TASK INSTRUCTIONS: Your task is to work out how many lines in the data include the word "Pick". Reply with the number alone.

DATA SHOWN:
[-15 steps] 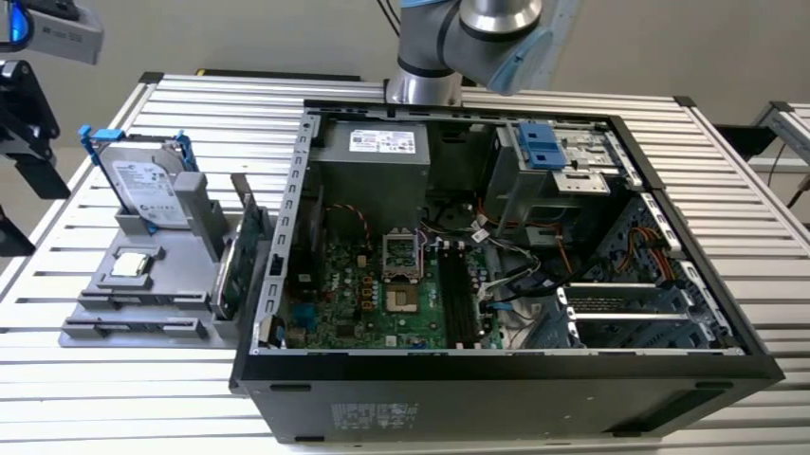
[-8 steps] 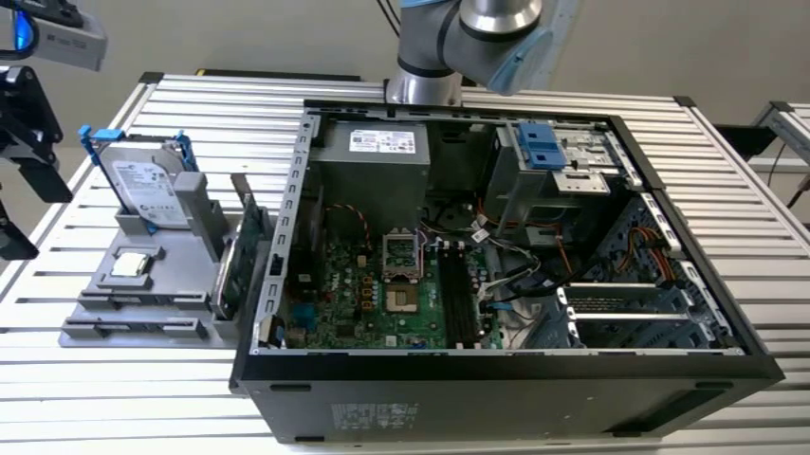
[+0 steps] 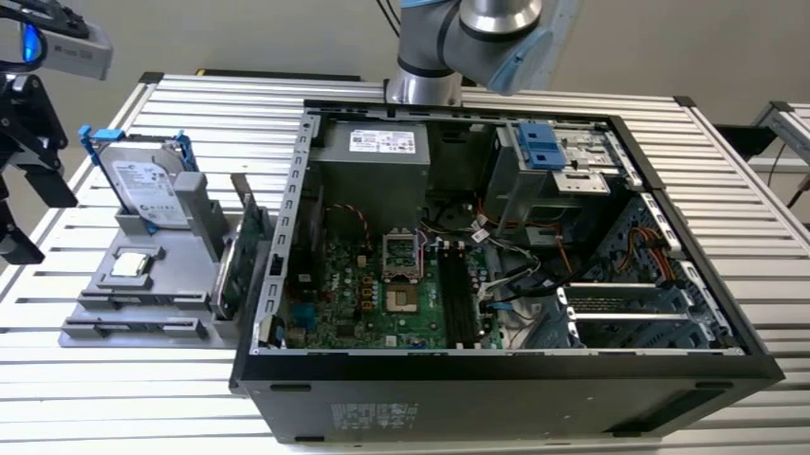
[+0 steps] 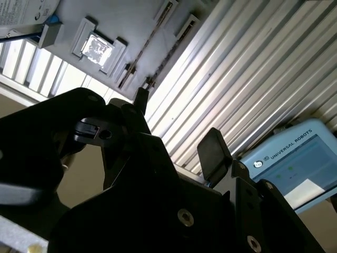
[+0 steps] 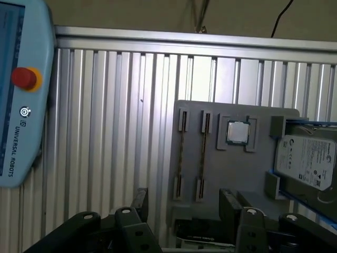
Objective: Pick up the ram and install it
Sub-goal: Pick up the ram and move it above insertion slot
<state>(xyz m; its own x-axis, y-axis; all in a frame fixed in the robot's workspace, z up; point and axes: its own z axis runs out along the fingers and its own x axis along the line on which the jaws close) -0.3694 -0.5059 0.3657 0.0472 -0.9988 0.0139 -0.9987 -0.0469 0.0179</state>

PROBLEM SOLUTION: 2